You are not the first to have discovered misinformation on a random internet blog. I hope this doesn't surprise you.
Chromatic is not just some dumb fool blogger - even bondbubble Jay was talking to this guy for knowledge - he is well read in rothbard - who do you think gave a better history than rothbard?
amazon.com
Rothbard opens with a theoretical treatment of business cycle theory, showing how an expansive monetary policy generates imbalances between investment and consumption. He proceeds to examine the Fed's policies of the 1920s, demonstrating that it was quite inflationary even if the effects did not show up in the price of goods and services. He showed that the stock market correction was merely one symptom of the investment boom that led inevitably to a bust.
The Great Depression was not a crisis for capitalism but merely an example of the downturn part of the business cycle, which in turn was generated by government intervention in the economy. Had the book appeared in the 1940s, it might have spared the world much grief. Even so, its appearance in 1963 meant that free-market advocates had their first full-scale treatment of this crucial subject. The damage to the intellectual world inflicted by Keynesian- and socialist-style treatments would be limited from that day forward.
About the Author Murray N. Rothbard, the author of 25 books and thousands of articles, was a historian, philosopher, and dean of the Austrian School of economics. The S.J. Hall Distinguished Professor of Economics at the University of Nevada, Las Vegas, he was also Academic Vice President of the Ludwig von Mises Institute in Auburn, Ala.

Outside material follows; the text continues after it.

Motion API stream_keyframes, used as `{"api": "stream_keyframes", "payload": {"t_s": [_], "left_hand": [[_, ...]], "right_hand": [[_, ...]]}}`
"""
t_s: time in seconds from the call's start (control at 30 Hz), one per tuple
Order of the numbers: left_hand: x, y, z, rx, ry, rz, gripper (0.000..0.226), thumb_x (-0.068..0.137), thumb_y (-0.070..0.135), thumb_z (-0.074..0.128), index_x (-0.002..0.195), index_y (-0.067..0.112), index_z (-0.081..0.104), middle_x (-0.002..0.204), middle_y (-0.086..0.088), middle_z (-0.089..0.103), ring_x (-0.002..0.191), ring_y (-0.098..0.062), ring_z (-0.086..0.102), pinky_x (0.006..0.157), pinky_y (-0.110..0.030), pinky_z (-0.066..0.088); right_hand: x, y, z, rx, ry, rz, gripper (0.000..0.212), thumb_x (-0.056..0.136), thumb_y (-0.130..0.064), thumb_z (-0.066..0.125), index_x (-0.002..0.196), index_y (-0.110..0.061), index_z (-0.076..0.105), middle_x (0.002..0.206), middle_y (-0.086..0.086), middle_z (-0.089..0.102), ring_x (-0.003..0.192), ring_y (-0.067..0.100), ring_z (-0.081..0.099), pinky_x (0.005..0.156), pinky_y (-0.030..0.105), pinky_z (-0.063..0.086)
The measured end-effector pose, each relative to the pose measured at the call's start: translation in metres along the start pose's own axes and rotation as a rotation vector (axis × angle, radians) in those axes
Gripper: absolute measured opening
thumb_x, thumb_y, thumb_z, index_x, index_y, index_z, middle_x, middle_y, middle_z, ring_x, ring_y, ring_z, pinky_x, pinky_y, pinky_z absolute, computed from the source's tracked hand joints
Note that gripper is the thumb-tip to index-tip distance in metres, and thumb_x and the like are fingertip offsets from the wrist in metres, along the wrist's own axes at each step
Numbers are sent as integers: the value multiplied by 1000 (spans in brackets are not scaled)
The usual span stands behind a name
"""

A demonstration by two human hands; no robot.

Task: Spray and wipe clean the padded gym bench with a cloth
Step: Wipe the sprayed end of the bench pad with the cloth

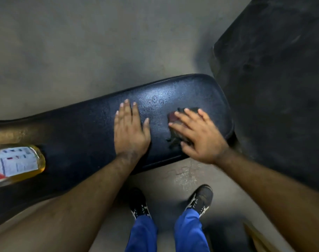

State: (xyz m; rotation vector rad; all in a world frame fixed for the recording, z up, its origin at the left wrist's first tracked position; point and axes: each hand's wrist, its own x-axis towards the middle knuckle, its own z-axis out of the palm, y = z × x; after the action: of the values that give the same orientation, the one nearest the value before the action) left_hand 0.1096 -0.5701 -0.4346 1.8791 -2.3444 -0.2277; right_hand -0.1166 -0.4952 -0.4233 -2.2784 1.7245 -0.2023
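Bench (78, 128) runs off-frame; flat left hand (130, 130), right hand (198, 137) half-covering cloth (175, 131).

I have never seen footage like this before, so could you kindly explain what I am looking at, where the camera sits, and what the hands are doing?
There is no machine here: a person wears a wide-angle camera on the head, so you look down along their own arms. The long dark pad is the gym bench, wet with spray droplets near its right end. The left hand rests flat on the pad with straight fingers, seemingly for support. The right hand presses a dark cloth onto the bench with spread fingers. A bottle of yellow liquid lies on the bench at the left edge. Below are the person's shoes on the grey floor.
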Motion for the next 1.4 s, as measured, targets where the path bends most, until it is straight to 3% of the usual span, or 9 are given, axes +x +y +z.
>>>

The simple truth is that during the Great Depression, people with money could easily purchase a home for 80% or 90% less than they previously sold for.
In some places sure.
My Grandparent's purchase of a home in Hancock Park in Los Angeles for $550 cash, which had previously sold for $6,200 in 1927, was hardly a fluke - but rather a common experience for those with money.
California and florida both went through boom busts - I wonder how much danville property went boom/bust or all the other places not in your limited vision?
query.nytimes.com
Beginning with 1930, when the median home value was $4,800, the census data show clearly that prices move down, as well as up. By 1940, the median value had dropped more than 50 percent to $3,000. It shot back up to $7,400 by 1950, then climbed at a more gradual pace to $11,900 in 1960 and to $17,000 in 1970.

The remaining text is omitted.